El turco, curtido por el sol, el turismo idiota y la inflación galopante, intentaba explicar en inglés y por gestos que no, que ni natural ni artificial. Que aquello era Estambul y no un hotel de Punta Cana; que podía ofrecerle té, agua y unas botellas de zumo de sandía, de granada o de uvas. Pero la pava insistía, siempre en español, contumaz y sedienta: que en el hotel se lo habían puesto, que en Google salía un sitio con zumo de mango en esa misma calle, etcétera.
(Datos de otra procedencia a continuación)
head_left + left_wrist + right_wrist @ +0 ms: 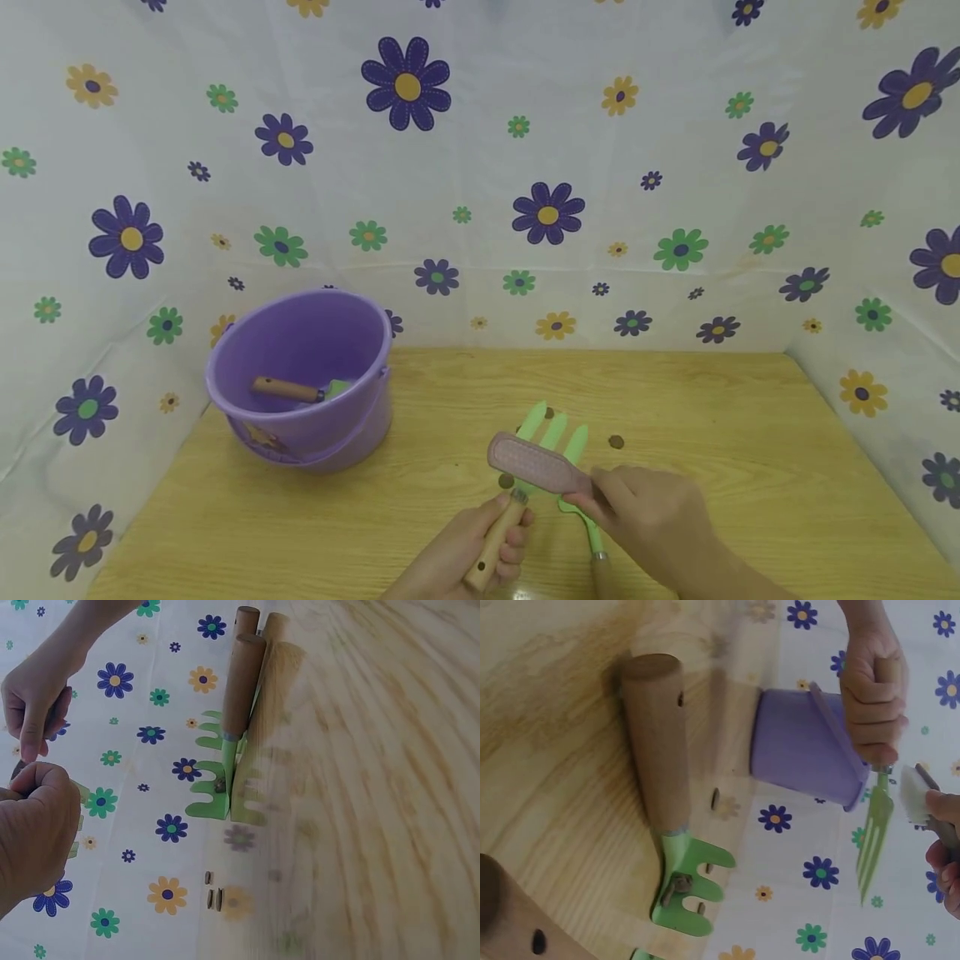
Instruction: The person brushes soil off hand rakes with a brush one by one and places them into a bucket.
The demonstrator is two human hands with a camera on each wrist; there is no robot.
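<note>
My left hand [467,543] grips the wooden handle [495,546] of a small garden fork [553,432] with light green tines pointing up and away. In my right hand [660,515] is a mauve-grey brush [534,463], held across the fork just above the tines' base. Its white bristles [913,796] show in the right wrist view, facing the fork; whether they touch it I cannot tell. Below my hands another green-headed tool [592,533] with a wooden handle lies on the table. The right wrist view shows its pronged head [686,900] with a brown clump [678,885] on it.
A purple bucket [352,442] stands at the table's left, with a wooden-handled green tool [288,389] inside. Small brown bits [617,442] are scattered on the wooden table [750,450]. A second wooden handle [517,922] lies close to the right wrist. Flower-printed cloth [480,150] surrounds the table.
</note>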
Y todo eso, mientras a quince minutos de allí el Museo Arqueológico se veía visitado por sólo unas docenas de personas y pocos se detenían ante los sarcófagos de Sidón o los restos de Troya; cuyos ciudadanos, para su desdicha turística, no sabían hacer frappé de aguacate ni combinar el hummus con ketchup y salmorejo de Córdoba.
Me quedé por allí cerca, oreja atenta, hasta que terminó el sainete con la española yéndose indignada mientras escribía, supongo, una reseña negativa en su página de lo que fuera, con el comentario: Esto con los turcos de Berlín no pasa. Y viéndola irse, flemático y ancestralmente sabio, el tendero turco encendió un cigarrillo sin decir nada, quizá preguntándose en qué momento los invasores bárbaros dejaron de venir con espadas y empezaron a llegar con intolerancias alimenticias.